Problem requirements: Return exactly those lines of the material below that fall between the line holding "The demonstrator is" and the line holding "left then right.", inclusive.

Material provided:
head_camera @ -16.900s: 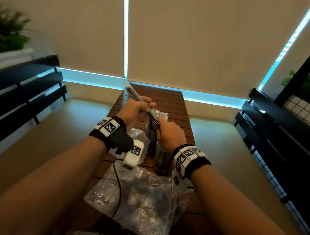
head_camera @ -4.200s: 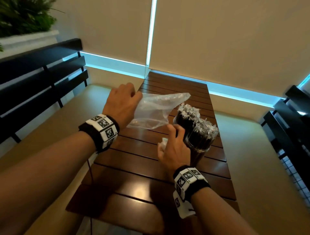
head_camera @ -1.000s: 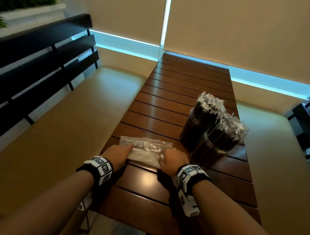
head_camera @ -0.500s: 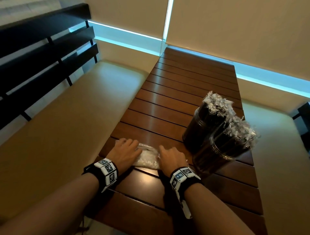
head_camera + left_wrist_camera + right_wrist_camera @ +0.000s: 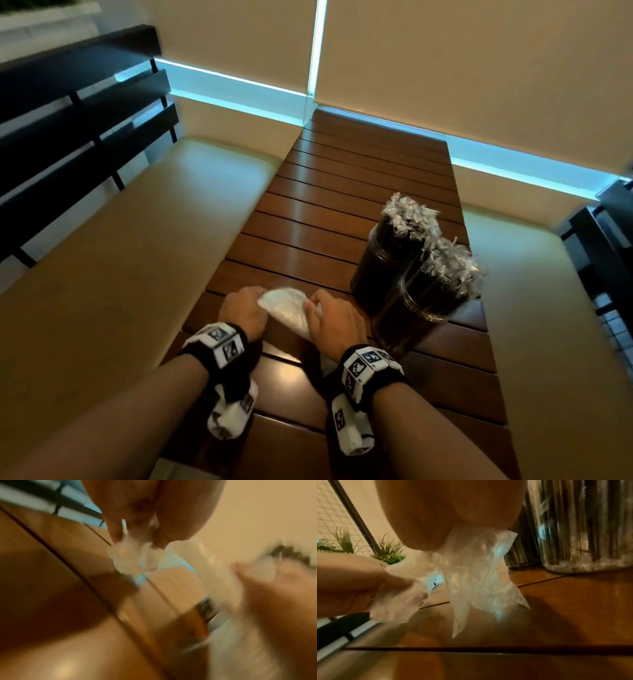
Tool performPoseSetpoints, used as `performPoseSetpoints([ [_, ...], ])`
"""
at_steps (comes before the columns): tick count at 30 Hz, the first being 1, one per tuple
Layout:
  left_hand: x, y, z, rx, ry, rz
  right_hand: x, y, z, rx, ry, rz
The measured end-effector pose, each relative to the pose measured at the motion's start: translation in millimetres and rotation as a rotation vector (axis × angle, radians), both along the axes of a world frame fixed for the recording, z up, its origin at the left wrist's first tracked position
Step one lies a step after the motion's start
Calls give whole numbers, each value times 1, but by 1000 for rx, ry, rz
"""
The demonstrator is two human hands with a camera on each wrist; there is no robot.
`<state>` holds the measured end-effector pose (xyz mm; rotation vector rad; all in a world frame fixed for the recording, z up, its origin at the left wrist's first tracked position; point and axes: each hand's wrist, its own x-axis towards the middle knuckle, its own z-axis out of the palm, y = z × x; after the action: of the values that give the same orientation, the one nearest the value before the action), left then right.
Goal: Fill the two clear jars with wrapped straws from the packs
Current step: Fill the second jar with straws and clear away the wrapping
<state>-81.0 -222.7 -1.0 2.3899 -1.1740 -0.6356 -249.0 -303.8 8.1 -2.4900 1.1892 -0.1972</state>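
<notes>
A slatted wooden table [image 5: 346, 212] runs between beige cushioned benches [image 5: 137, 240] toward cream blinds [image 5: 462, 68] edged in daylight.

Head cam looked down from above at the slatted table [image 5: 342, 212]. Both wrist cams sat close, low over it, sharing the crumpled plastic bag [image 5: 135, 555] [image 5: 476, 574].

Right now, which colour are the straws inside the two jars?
Black straws, in clear wrappers with crinkled tips; the head view shows them best.
</notes>
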Motion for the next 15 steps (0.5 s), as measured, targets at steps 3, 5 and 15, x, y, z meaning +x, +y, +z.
performPoseSetpoints([
  [3,-13,-15,35,-192,583,156,-6,-1,12,-45,-78,-64],
  [5,-25,-18,58,-302,888,191,-8,-2,23,-85,-114,-86],
  [15,-47,-23,88,-489,1057,137,-24,4,57,-218,-196,-49],
])
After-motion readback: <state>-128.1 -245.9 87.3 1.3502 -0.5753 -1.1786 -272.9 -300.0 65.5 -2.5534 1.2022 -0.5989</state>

Result of this task:
The demonstrator is two human hands with a camera on each wrist; there is no robot.
`<state>` holds the measured end-effector pose (xyz mm; rotation vector rad; all in a world frame fixed for the recording, z up, its origin at the left wrist's first tracked position; point and axes: each hand's wrist, its own x-axis towards the middle knuckle, its own z-axis out of the palm, y = z × x; after the action: of the values that give the same orientation, the one nearest the value before the action), left then right.

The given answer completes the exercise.